Pourquoi certaines universités ont-elles renoncé à Access Copyright?

17 octobre 2011

Cet article d’opinion a paru dans le Hill Times le 17 octobre 2011

par Paul Davidson, Président-directeur général, Association des universités et collèges du Canada

Au cours des dernières semaines, Access Copyright et ses défenseurs ont publié des articles truffés d’allégations fantaisistes sur la décision de certaines universités de ne plus se prévaloir du tarif proposé par le collectif de droits d’auteur. Il est temps de rétablir les faits et d’expliquer pourquoi ces universités ont choisi cette voie.

Dans un article publié dans le Hill Times la semaine dernière, le directeur général d’Access Copyright affirme que les universités « délaissent des licences de reprographie qui fonctionnaient très bien depuis des dizaines d’années ». C’est tout simplement faux.
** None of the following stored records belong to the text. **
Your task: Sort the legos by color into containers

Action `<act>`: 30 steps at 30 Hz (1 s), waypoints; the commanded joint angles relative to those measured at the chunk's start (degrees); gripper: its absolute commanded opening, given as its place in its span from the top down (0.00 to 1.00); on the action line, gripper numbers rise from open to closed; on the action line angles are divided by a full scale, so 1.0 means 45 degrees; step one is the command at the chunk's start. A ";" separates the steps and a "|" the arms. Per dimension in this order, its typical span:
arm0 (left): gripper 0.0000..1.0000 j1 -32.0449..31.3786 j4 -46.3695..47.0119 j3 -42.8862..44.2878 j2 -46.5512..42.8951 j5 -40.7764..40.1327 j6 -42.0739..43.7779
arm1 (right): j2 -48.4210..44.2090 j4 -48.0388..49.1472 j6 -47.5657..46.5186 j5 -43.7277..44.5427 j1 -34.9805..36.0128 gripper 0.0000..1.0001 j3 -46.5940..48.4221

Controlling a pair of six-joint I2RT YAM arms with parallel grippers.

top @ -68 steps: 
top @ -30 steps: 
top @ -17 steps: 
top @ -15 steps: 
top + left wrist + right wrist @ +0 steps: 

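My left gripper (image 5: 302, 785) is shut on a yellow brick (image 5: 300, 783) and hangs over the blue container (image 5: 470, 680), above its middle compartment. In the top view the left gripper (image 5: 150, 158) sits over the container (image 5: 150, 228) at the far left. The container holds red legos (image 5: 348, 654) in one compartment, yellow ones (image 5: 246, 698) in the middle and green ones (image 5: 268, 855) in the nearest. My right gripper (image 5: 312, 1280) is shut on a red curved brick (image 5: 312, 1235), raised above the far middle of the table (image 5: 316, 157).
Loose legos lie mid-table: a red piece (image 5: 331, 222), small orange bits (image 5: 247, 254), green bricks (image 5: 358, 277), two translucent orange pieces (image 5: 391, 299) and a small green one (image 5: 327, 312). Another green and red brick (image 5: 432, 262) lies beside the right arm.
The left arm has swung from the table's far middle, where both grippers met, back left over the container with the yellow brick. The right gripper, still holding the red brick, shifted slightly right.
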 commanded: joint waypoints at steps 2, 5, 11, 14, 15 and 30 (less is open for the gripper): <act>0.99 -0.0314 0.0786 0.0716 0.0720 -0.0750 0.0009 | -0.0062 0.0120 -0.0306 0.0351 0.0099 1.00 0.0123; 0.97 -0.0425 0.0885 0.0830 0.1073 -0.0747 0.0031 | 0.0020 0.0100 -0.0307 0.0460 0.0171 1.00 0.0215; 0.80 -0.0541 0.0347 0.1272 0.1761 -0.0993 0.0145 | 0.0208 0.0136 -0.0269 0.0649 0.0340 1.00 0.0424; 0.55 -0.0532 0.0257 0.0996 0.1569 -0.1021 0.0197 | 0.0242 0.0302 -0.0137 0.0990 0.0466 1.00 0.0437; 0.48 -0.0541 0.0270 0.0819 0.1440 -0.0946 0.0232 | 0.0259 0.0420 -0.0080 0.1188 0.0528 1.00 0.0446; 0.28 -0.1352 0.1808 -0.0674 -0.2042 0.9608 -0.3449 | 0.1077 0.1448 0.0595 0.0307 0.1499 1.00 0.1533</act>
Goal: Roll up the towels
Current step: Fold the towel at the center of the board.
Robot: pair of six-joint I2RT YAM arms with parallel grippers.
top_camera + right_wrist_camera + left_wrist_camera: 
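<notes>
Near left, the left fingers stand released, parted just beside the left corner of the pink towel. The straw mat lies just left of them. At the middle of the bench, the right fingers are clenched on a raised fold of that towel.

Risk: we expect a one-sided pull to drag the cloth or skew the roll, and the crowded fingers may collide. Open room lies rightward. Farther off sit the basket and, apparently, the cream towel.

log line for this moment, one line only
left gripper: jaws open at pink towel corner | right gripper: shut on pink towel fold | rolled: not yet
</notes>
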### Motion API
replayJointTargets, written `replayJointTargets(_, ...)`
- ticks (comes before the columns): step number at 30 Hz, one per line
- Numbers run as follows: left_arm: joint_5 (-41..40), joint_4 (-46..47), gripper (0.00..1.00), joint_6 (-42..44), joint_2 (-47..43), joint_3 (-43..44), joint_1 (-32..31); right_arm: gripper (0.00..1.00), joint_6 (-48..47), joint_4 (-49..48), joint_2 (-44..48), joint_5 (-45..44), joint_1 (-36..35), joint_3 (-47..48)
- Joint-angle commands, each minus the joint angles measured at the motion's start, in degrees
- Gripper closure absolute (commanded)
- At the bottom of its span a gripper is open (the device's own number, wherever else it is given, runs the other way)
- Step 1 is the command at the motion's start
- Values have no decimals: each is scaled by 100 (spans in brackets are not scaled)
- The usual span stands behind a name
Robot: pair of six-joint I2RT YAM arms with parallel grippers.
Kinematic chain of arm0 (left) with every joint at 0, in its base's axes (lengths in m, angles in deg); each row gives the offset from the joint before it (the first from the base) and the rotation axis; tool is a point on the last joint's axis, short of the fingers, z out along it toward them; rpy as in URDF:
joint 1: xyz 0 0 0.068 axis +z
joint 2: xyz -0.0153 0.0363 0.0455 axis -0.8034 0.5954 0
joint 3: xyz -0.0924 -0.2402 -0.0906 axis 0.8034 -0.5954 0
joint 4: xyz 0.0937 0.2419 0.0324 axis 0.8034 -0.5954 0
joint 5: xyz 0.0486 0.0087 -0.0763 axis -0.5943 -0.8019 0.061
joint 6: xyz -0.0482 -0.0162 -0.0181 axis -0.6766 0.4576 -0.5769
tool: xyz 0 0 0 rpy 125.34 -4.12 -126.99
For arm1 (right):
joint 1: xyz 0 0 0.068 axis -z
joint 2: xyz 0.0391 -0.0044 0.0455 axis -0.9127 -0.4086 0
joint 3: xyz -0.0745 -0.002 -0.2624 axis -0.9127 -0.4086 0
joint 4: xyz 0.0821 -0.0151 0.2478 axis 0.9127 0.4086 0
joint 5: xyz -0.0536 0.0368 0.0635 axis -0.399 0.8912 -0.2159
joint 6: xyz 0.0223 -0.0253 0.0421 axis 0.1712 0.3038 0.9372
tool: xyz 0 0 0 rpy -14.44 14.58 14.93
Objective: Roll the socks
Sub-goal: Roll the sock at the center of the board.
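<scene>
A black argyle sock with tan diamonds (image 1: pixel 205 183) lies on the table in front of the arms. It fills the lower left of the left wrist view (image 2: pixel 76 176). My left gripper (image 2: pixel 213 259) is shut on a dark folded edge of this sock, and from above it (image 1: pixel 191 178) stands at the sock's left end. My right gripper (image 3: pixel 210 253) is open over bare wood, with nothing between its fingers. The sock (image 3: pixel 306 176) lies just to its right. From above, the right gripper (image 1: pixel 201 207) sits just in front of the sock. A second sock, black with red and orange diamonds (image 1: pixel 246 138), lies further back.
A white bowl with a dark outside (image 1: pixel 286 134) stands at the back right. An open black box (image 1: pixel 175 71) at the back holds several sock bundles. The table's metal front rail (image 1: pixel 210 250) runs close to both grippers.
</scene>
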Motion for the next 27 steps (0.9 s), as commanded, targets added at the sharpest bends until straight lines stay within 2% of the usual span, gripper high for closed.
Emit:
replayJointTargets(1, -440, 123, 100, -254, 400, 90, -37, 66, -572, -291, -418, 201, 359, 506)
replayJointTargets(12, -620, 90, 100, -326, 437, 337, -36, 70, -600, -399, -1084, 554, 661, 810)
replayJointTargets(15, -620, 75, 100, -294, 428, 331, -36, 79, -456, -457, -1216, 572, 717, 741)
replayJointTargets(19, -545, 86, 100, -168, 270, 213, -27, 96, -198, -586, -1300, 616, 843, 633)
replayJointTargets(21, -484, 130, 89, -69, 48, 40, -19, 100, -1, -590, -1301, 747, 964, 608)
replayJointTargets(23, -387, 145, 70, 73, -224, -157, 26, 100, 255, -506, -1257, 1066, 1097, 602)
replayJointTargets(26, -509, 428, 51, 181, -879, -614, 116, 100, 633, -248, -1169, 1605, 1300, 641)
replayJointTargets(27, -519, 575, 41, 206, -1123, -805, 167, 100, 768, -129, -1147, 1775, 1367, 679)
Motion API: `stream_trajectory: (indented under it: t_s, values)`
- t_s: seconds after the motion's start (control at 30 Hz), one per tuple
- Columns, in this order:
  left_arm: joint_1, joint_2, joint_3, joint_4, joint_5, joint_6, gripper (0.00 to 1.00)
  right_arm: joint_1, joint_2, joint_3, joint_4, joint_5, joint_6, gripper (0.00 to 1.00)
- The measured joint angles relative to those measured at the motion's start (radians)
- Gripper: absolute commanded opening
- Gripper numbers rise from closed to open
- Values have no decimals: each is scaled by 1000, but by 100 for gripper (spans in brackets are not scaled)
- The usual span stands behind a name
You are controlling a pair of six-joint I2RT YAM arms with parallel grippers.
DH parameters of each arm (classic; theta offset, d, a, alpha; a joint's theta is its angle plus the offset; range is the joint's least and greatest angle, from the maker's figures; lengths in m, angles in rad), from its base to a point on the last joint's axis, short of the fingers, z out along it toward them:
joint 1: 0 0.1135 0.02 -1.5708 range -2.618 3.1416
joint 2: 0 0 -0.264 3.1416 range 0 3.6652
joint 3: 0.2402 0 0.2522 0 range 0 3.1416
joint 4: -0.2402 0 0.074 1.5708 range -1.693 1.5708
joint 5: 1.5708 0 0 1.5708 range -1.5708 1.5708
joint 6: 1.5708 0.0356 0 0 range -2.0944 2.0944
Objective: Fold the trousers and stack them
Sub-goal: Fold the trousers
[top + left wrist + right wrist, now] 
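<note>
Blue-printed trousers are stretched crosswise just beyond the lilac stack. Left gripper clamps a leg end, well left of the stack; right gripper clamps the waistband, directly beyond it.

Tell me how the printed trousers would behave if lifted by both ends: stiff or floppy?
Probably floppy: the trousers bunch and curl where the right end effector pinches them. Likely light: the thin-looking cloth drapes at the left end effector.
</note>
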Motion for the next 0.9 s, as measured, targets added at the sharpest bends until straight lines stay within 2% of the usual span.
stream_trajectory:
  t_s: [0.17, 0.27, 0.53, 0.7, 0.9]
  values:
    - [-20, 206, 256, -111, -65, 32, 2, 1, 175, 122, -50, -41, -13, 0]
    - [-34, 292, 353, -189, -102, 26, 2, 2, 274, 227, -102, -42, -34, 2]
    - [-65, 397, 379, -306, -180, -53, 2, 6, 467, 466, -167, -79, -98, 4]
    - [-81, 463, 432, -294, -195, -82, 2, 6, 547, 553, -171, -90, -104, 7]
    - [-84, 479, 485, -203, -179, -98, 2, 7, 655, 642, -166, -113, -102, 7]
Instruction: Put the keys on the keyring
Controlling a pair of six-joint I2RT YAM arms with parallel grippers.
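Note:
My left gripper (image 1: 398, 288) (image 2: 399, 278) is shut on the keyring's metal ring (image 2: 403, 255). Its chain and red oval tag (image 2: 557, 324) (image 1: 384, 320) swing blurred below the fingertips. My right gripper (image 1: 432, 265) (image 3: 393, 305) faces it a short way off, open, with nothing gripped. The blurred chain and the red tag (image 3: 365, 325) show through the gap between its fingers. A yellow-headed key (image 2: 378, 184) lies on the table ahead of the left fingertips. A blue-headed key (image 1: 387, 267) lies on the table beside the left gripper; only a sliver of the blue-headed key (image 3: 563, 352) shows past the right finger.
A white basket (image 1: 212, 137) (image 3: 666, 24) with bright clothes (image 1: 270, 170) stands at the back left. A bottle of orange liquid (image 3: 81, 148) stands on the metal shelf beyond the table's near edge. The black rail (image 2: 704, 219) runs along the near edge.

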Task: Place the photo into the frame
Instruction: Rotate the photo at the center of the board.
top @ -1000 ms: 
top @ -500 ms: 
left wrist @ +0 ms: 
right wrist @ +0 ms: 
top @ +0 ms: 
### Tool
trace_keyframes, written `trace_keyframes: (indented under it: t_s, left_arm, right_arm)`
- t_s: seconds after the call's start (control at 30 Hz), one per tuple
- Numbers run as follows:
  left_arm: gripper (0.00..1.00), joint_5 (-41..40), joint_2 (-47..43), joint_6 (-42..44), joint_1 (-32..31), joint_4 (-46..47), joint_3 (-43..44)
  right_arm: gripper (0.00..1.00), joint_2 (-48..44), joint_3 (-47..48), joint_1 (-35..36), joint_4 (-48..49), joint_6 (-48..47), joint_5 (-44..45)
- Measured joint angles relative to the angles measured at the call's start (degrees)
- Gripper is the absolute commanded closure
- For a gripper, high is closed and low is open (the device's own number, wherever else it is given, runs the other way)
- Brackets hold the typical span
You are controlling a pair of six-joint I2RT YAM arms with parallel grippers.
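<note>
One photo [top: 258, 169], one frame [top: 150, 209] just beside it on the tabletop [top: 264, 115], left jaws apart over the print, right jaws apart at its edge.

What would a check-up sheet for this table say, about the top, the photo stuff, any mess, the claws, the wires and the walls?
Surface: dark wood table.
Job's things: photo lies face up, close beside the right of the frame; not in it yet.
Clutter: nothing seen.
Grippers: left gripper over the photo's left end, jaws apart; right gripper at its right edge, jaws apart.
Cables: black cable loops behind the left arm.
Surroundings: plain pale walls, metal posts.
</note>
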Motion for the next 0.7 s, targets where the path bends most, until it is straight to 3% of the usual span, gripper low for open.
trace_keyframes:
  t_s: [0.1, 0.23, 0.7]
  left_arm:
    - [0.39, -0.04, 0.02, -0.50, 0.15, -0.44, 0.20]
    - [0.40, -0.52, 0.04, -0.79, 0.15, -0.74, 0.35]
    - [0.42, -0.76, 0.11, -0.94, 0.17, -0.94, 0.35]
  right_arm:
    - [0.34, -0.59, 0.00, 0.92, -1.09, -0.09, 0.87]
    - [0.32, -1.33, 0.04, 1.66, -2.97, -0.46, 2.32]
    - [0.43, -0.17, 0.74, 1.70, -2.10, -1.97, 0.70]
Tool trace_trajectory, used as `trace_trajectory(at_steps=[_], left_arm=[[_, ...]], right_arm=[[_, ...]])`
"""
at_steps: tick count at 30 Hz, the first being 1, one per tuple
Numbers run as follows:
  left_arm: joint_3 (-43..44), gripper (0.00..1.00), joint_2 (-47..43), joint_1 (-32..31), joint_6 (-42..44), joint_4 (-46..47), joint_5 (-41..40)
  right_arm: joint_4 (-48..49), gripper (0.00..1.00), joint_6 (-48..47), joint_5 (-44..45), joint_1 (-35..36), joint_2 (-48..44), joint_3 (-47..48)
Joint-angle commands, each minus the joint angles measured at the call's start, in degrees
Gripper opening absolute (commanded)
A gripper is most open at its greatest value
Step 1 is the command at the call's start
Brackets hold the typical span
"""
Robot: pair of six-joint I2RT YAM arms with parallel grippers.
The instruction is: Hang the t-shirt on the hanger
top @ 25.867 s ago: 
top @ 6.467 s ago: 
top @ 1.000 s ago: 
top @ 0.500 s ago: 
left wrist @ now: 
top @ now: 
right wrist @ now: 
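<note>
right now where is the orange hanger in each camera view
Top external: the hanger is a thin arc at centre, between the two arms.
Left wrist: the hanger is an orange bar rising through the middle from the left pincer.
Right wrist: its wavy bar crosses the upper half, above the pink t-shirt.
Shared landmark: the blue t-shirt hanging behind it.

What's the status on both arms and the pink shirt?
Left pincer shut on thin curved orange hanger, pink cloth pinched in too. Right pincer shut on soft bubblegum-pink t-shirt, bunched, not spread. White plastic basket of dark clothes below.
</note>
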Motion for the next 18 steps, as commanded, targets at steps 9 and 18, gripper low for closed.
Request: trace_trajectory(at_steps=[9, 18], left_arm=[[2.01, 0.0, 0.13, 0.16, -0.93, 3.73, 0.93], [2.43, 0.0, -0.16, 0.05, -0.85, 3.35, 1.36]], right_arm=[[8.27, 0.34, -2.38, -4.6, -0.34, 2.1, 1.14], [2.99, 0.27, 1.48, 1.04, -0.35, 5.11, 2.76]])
Les universités, par l’intermédiaire de l’Association des universités et collèges du Canada, sont prêtes à renégocier leur modèle de licence en vigueur depuis 1994, mais Access Copyright n’a jamais ouvert la porte à de telles négociations.

Le collectif a plutôt décidé de déposer une demande relativement à un tarif auprès de la Commission du droit d’auteur le 31 mars 2010, imposant alors aux établissements d’éducation postsecondaire un nouveau modèle accompagné d’une forte hausse des redevances et d’un lourd fardeau administratif pour les établissements qui souhaitent se prévaloir du tarif. Access Copyright a d’ailleurs suivi la même démarche dans d’autres secteurs en mettant fin à des accords de licence et en déposant des tarifs pour couvrir la copie d’œuvres publiées dans les écoles primaires et secondaires et au sein des gouvernements provinciaux et territoriaux. C’est Access Copyright – et non les établissements d’enseignement et les gouvernements – qui, chaque fois, a choisi de brouiller les cartes.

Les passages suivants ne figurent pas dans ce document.